PARIS - Seorang jurnalis Maroko yang berhijab dan tinggal di Paris mengatakan pada hari Jumat bahwa dia mengajukan banding terhadap aturan yang melarang perempuan menutupi kepala mereka dalam foto yang tertera di kartu identitas pers Prancis.
Manal Fkihi mengatakan permohonan kartu persnya ditolak sehingga menyulitkan pekerjaannya.
“Penting untuk menerima kami apa adanya,” kata pemain berusia 25 tahun itu kepada Reuters. Seruan tersebut “merupakan langkah awal untuk memerangi marginalisasi perempuan bercadar dalam profesinya”.
Fkihi mengatakan permohonannya ditolak oleh komisi kartu pers CCIJP, yang menyatakan bahwa foto identitas harus memenuhi standar yang sama dengan paspor.

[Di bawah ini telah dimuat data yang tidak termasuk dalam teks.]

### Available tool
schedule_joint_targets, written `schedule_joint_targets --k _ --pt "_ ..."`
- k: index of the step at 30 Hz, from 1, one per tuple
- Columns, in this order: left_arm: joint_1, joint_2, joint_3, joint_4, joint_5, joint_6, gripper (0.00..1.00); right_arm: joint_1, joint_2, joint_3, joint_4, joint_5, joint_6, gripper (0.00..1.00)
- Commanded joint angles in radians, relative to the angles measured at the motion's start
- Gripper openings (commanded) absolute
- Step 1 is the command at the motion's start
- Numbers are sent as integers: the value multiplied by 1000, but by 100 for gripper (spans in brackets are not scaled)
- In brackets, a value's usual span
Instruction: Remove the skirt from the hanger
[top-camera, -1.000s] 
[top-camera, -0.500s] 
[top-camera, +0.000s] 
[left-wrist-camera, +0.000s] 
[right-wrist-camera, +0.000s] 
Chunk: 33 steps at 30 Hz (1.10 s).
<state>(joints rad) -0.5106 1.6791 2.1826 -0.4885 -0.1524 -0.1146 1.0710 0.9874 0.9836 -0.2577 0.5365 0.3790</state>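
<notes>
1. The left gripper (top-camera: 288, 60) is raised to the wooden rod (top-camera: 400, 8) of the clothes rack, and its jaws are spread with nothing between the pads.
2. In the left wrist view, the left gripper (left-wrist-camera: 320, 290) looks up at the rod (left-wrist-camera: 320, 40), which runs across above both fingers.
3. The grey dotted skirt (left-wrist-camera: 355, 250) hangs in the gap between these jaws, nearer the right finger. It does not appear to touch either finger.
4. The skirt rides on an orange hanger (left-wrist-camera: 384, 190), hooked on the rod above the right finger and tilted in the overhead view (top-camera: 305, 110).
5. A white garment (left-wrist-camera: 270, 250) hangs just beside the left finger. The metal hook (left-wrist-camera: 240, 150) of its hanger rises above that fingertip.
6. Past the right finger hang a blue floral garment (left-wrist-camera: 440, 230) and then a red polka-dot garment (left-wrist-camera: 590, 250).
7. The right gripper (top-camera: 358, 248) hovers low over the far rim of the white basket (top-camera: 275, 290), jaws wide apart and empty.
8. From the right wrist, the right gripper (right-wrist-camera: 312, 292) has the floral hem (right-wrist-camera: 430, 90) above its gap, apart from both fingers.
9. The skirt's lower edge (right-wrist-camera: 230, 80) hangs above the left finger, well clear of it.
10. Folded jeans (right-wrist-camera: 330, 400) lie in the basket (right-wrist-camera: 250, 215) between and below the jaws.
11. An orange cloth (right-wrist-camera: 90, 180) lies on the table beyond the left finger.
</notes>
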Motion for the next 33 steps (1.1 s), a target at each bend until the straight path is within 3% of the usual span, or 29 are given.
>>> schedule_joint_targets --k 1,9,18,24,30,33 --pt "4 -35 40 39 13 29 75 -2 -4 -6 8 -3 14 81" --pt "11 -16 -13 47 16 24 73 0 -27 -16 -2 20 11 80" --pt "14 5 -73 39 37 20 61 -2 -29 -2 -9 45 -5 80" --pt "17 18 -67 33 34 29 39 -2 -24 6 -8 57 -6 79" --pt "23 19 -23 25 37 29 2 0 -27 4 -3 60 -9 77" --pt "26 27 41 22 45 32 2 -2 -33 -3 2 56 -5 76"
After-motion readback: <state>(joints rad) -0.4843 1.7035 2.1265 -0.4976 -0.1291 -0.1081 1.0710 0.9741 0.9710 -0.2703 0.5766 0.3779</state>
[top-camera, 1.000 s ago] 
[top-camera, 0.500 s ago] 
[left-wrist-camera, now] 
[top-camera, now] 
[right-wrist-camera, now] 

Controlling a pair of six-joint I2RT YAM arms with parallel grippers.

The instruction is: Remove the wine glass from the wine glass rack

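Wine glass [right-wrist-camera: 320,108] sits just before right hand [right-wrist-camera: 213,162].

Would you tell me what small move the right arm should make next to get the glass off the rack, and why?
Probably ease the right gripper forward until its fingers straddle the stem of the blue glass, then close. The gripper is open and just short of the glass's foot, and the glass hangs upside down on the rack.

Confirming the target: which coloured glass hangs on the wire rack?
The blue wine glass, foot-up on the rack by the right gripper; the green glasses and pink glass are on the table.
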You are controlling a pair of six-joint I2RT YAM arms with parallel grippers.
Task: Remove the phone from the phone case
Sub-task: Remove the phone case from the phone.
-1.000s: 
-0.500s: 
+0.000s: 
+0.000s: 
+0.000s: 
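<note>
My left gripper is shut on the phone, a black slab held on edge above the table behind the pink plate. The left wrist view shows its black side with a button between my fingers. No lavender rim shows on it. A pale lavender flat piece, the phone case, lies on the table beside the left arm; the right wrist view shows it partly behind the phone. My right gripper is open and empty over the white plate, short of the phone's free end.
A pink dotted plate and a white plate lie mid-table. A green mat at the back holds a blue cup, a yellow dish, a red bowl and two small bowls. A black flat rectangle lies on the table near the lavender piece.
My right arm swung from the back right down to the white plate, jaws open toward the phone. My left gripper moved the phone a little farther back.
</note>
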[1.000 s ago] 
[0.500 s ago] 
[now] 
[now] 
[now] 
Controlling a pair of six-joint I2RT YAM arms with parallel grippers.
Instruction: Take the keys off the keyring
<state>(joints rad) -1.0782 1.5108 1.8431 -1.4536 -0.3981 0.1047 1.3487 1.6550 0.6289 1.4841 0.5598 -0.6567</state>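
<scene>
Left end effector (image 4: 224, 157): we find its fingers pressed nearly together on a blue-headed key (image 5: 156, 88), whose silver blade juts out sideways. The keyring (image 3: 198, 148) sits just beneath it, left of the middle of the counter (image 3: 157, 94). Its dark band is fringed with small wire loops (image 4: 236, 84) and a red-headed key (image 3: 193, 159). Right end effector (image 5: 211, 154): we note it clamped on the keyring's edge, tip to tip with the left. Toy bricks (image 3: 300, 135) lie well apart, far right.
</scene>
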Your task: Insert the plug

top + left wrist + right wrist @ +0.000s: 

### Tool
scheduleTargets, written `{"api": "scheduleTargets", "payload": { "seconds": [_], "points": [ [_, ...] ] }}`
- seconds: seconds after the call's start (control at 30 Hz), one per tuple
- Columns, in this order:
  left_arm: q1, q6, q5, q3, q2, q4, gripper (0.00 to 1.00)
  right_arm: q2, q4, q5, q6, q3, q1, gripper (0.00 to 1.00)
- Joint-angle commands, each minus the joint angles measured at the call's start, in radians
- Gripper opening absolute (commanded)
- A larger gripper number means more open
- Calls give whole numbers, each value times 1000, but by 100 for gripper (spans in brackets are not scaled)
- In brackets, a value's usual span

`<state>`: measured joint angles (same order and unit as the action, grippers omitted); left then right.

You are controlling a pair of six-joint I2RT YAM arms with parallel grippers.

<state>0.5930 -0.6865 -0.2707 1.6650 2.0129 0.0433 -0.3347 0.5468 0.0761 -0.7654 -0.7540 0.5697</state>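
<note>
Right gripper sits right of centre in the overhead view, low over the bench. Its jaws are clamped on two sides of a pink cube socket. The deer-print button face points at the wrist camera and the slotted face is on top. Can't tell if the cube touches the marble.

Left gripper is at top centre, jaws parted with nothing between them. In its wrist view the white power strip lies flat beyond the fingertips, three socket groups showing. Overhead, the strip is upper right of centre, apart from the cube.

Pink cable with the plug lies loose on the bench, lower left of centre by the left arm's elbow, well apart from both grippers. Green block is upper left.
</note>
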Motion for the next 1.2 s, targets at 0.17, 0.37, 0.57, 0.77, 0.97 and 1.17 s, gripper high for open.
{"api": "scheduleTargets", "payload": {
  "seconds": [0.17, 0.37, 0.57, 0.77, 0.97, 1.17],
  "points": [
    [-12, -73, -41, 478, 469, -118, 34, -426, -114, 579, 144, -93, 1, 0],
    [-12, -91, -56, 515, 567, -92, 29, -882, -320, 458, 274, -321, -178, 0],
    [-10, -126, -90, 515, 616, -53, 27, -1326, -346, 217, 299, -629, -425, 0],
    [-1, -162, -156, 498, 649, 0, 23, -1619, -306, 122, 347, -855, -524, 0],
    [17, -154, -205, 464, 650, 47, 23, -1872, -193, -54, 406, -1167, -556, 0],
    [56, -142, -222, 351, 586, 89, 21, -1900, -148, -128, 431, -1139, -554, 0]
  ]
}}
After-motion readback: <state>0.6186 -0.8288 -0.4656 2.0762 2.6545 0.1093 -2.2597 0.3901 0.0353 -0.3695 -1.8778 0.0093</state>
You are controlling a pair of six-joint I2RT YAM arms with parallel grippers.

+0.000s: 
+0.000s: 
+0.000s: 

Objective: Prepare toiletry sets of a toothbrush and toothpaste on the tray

Prancis melarang penutup kepala pada foto paspor, tidak seperti Inggris yang mengizinkannya karena alasan agama.
CCIJP mengatakan, meskipun independen, mereka menjalankan tugasnya untuk negara dan mengikuti standar yang sama dengan dokumen resmi. Dikatakan bahwa tetap menggunakan format paspor lebih baik untuk keamanan.
Fkihi akan mengajukan banding ke CCIJP, dengan alasan bahwa peraturannya diskriminatif dan kartu pers adalah kartu profesional, bukan suatu bentuk tanda pengenal, kata pengacaranya Slim Ben Achour. Jika gagal, dia akan membawa ke pengadilan tata usaha negara.
Prancis – dengan salah satu minoritas Muslim terbesar di Eropa – menerapkan undang-undang untuk melindungi prinsip sekularisme yang menurut Presiden Emmanuel Macron berada di bawah ancaman “separatisme Islam”.
Beberapa kelompok hak asasi manusia mengatakan undang-undang tersebut menargetkan umat Islam.
Pegawai negeri dan murid sekolah dilarang mengenakan simbol dan pakaian keagamaan di Prancis.
Tidak ada undang-undang nasional yang mencakup pekerja non-negara namun beberapa organisasi, seperti National Bar Association dan kelompok media Radio France dan France Media Monde, telah membuat peraturan mereka sendiri.
Fkihi mengatakan dia pernah ditawari pekerjaan jurnalisme televisi dengan syarat dia tidak mengenakan jilbab.
“Yang gila adalah postingan tersebut ditujukan untuk postingan berbahasa Arab. Mereka menginginkan keahlian kami tetapi tanpa identitas kami,” katanya.